* **REQUIREMENT**:
In the material below, find every line containing "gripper" and copy that line.
::::::
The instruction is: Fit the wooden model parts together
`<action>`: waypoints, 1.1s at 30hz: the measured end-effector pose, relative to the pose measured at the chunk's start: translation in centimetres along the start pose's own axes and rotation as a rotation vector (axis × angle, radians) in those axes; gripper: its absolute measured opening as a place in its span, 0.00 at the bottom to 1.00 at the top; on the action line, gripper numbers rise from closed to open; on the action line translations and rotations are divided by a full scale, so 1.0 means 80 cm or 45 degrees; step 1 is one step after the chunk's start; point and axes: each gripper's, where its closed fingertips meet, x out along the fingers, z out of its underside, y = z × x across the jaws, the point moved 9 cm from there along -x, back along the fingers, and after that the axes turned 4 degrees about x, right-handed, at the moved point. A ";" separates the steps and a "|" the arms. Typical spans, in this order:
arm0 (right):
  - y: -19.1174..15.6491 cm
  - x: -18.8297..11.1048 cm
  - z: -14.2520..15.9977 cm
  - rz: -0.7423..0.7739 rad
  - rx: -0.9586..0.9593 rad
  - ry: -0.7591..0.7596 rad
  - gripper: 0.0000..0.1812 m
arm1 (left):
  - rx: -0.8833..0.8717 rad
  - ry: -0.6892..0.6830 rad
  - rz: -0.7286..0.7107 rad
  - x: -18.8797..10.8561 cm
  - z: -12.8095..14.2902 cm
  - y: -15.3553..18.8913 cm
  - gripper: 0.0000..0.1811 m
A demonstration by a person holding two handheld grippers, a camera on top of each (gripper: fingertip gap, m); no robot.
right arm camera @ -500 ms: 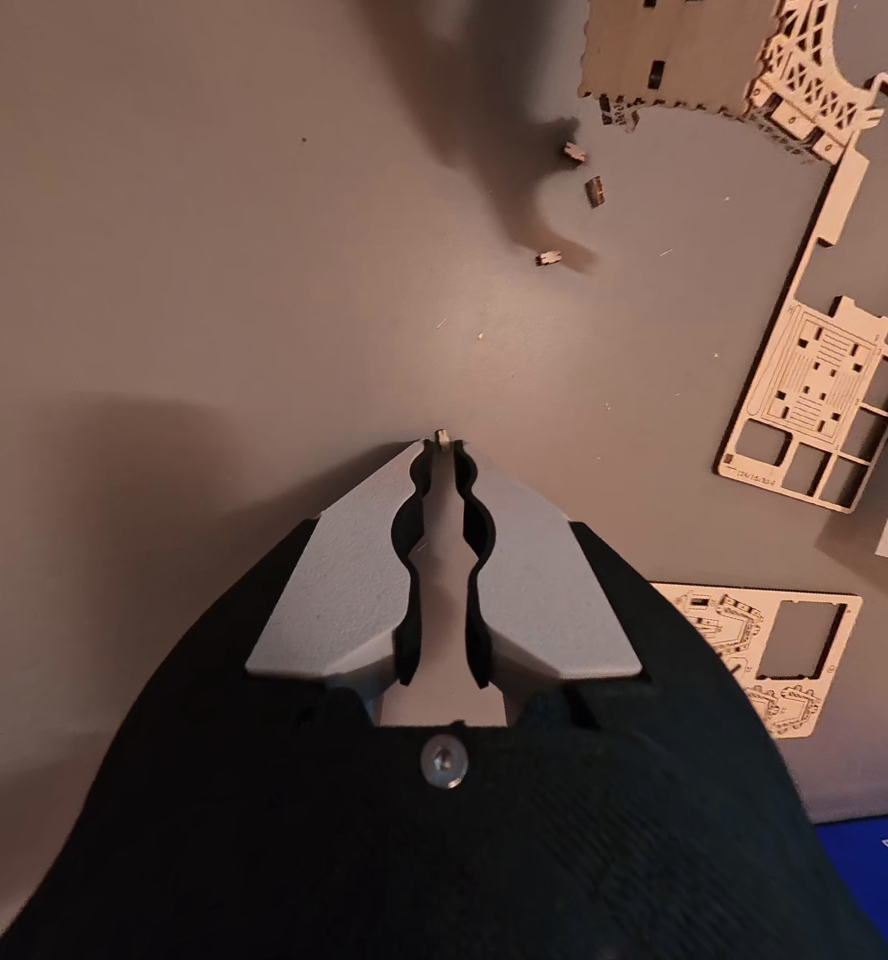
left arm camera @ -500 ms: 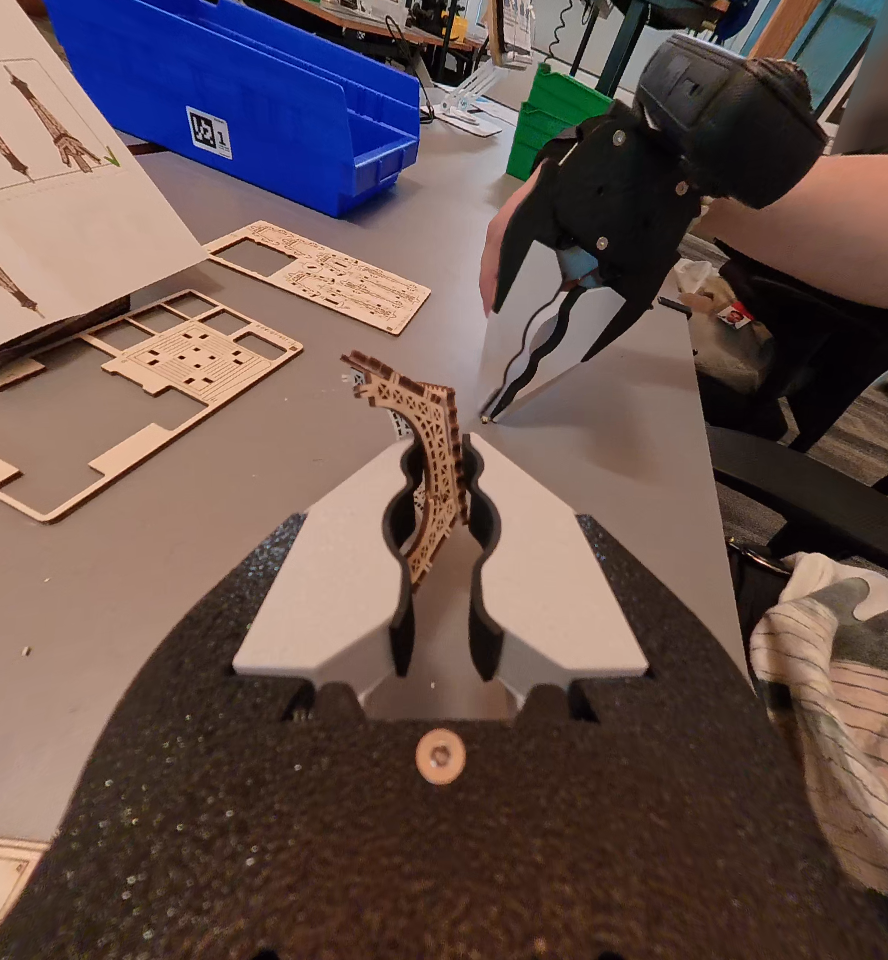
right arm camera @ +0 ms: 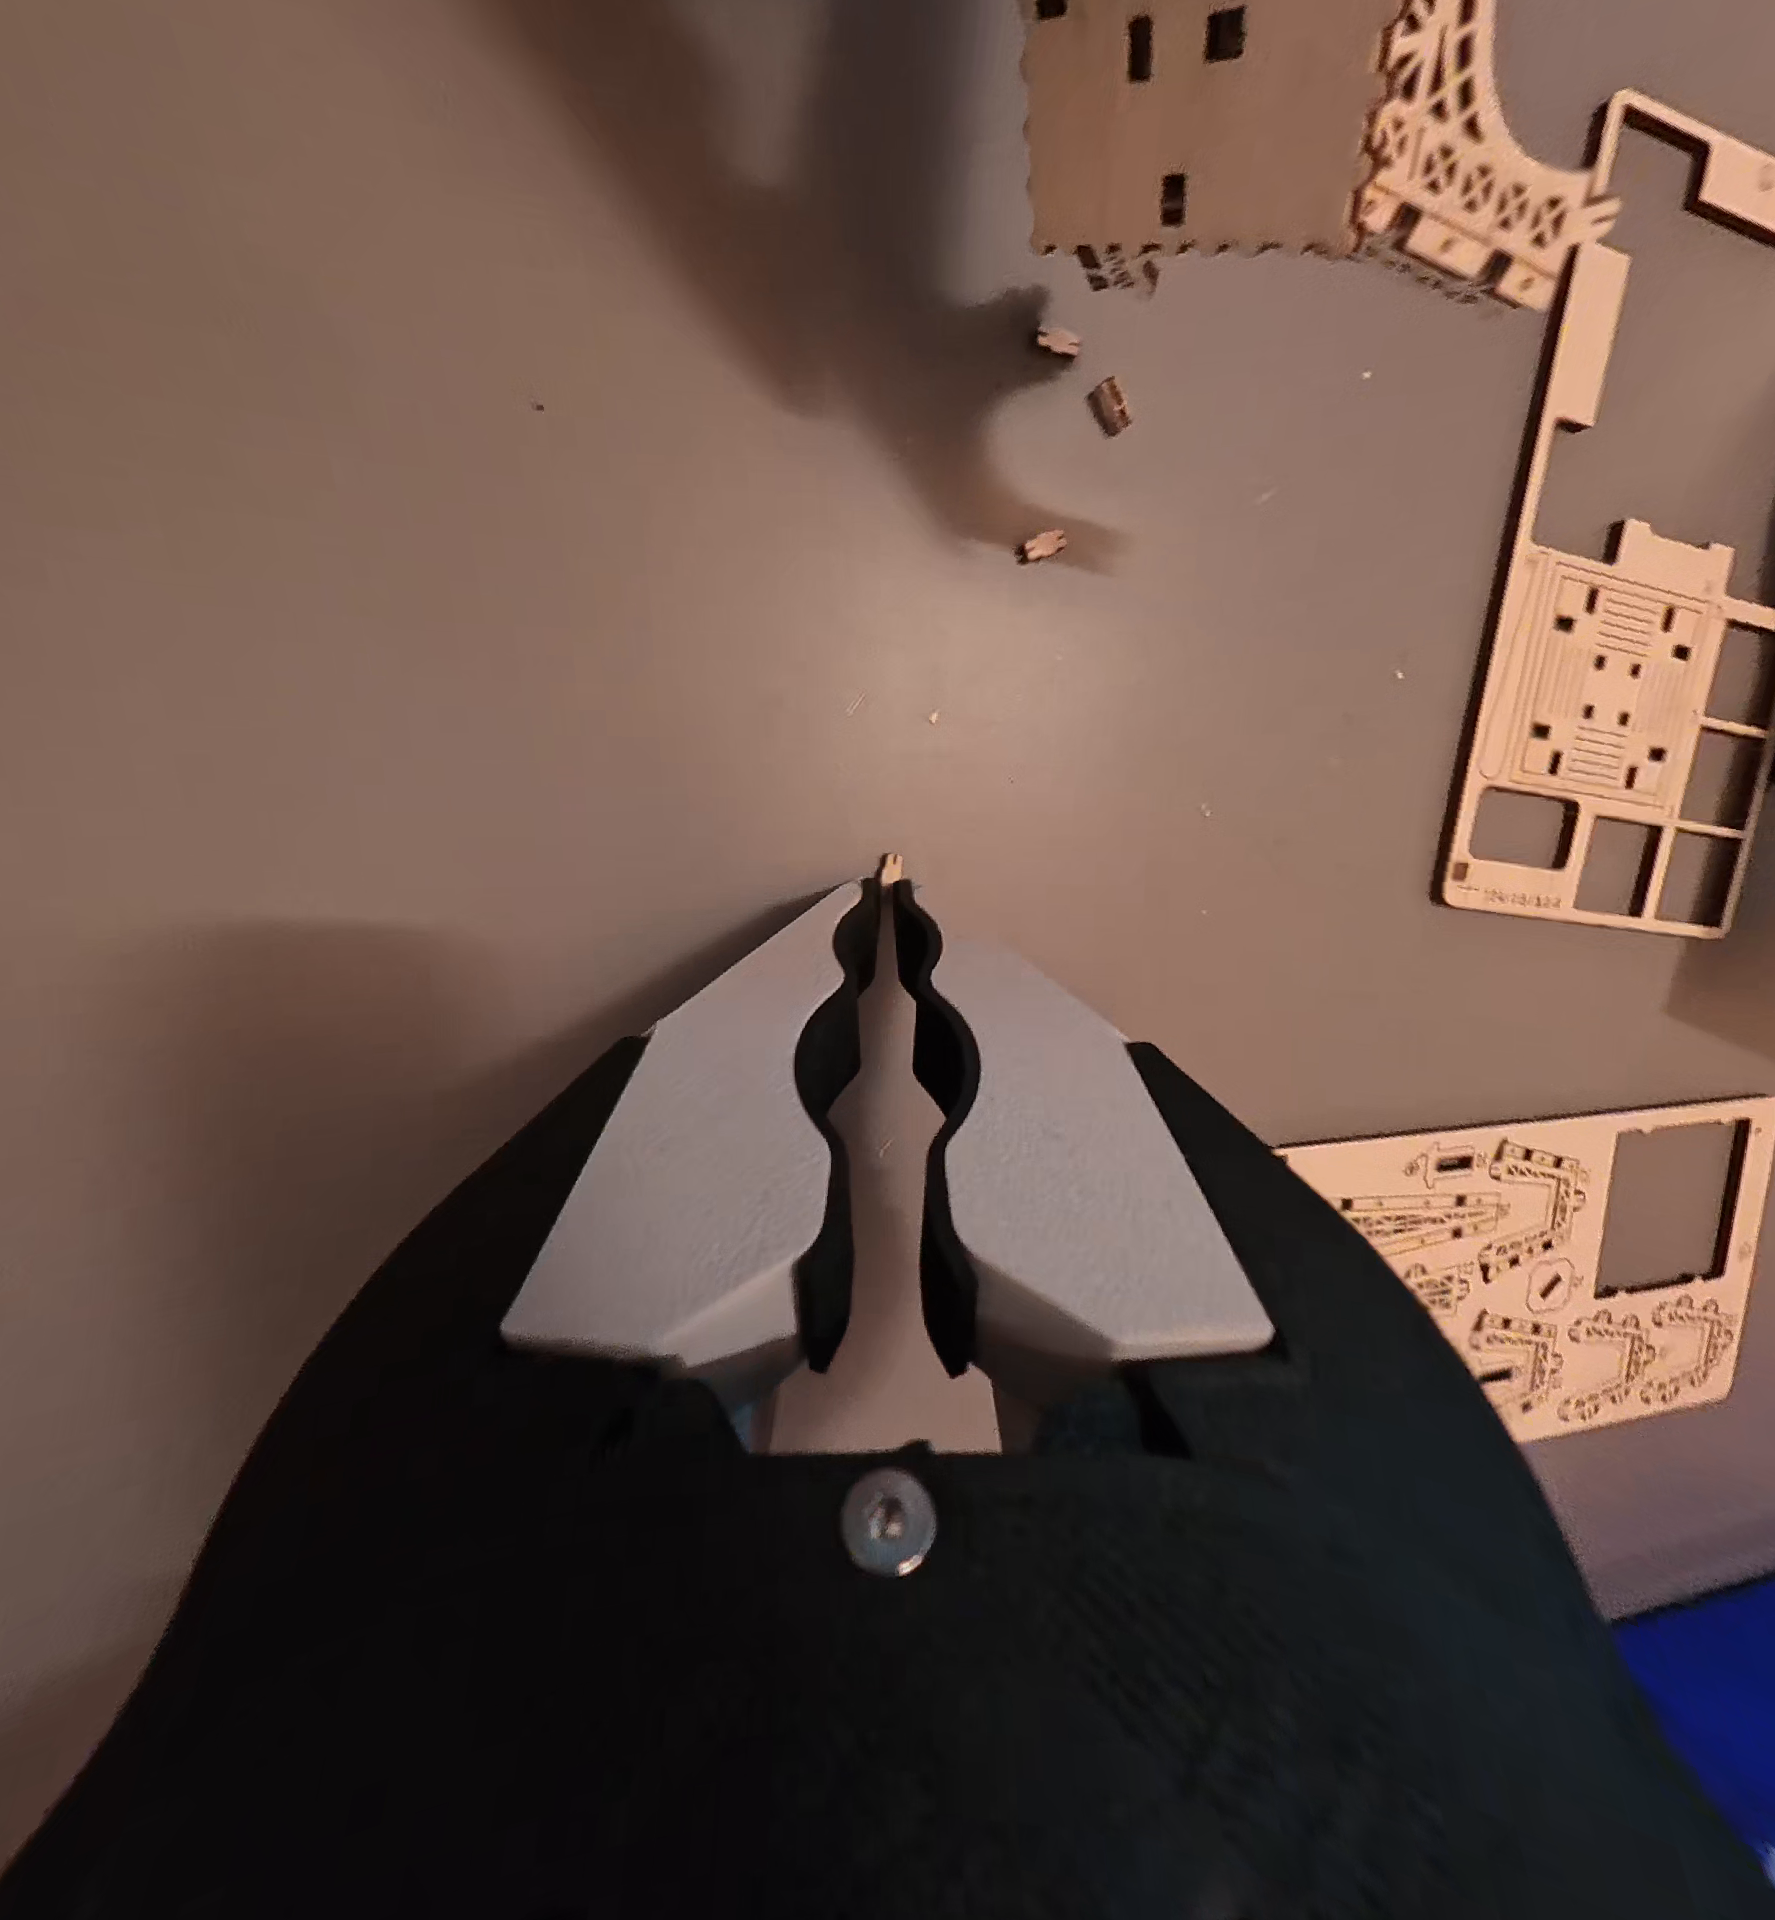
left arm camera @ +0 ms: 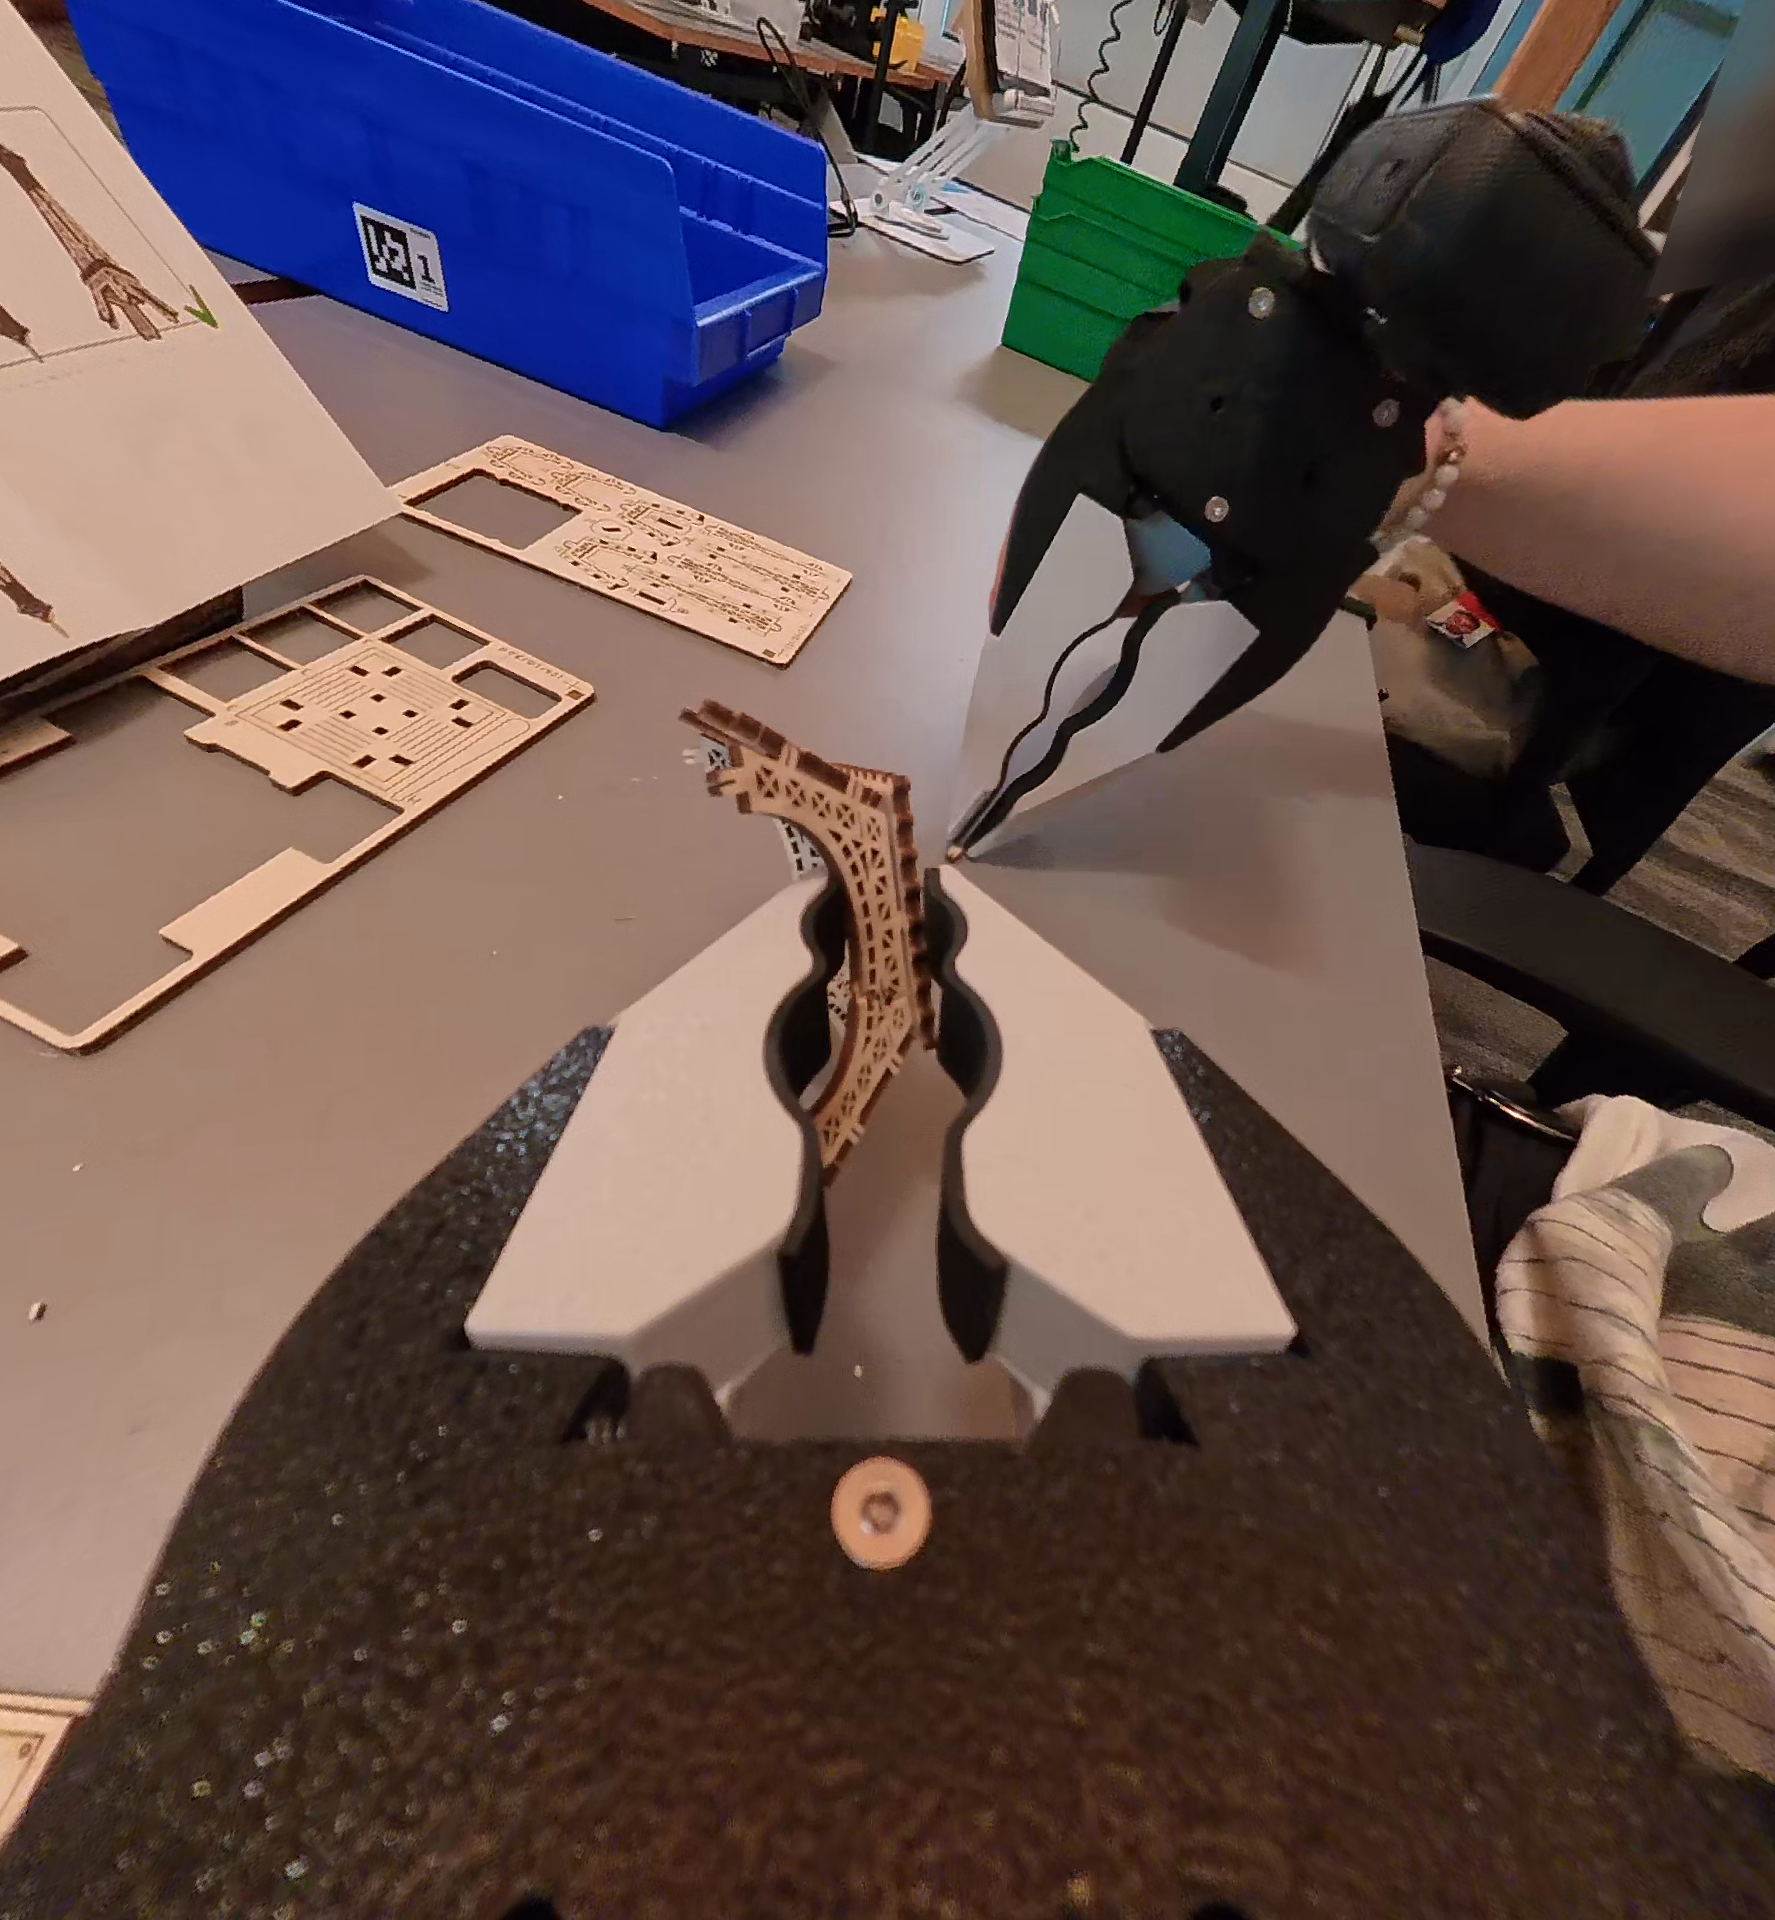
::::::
* **OUTPUT FOR THIS EXERCISE**:
`<action>`: waypoints, 1.1s at 30hz: the measured end-effector pose, relative to the pose measured at the chunk's start: translation in centimetres along the start pose's own axes and rotation as a rotation vector (axis × angle, radians) in those axes; gripper: its absolute measured opening as a place in its span, 0.00 at the bottom to 1.00 at the top; on the action line, gripper numbers rise from closed to open; on the action line translations and rotations are divided by a full scale, so 1.0 means 80 cm or 45 degrees; step 1 is one step after the chunk's start; point and axes: each gripper's, where its closed fingertips meet, x out along the fingers, z out of its underside, y = z × x across the jaws, the point moved 9 cm from there along -x, back along the fingers, and after that the axes turned 4 degrees about x, right-handed, at the moved point. A ";" separates the steps and a "|" the arms. Typical spans, in this order:
  - gripper: 0.0000..0.1812 m
  - gripper: 0.0000..0.1811 m
A demonstration by a person holding two handheld grippers, a camera on top of each (gripper: fingertip gap, m); no robot.

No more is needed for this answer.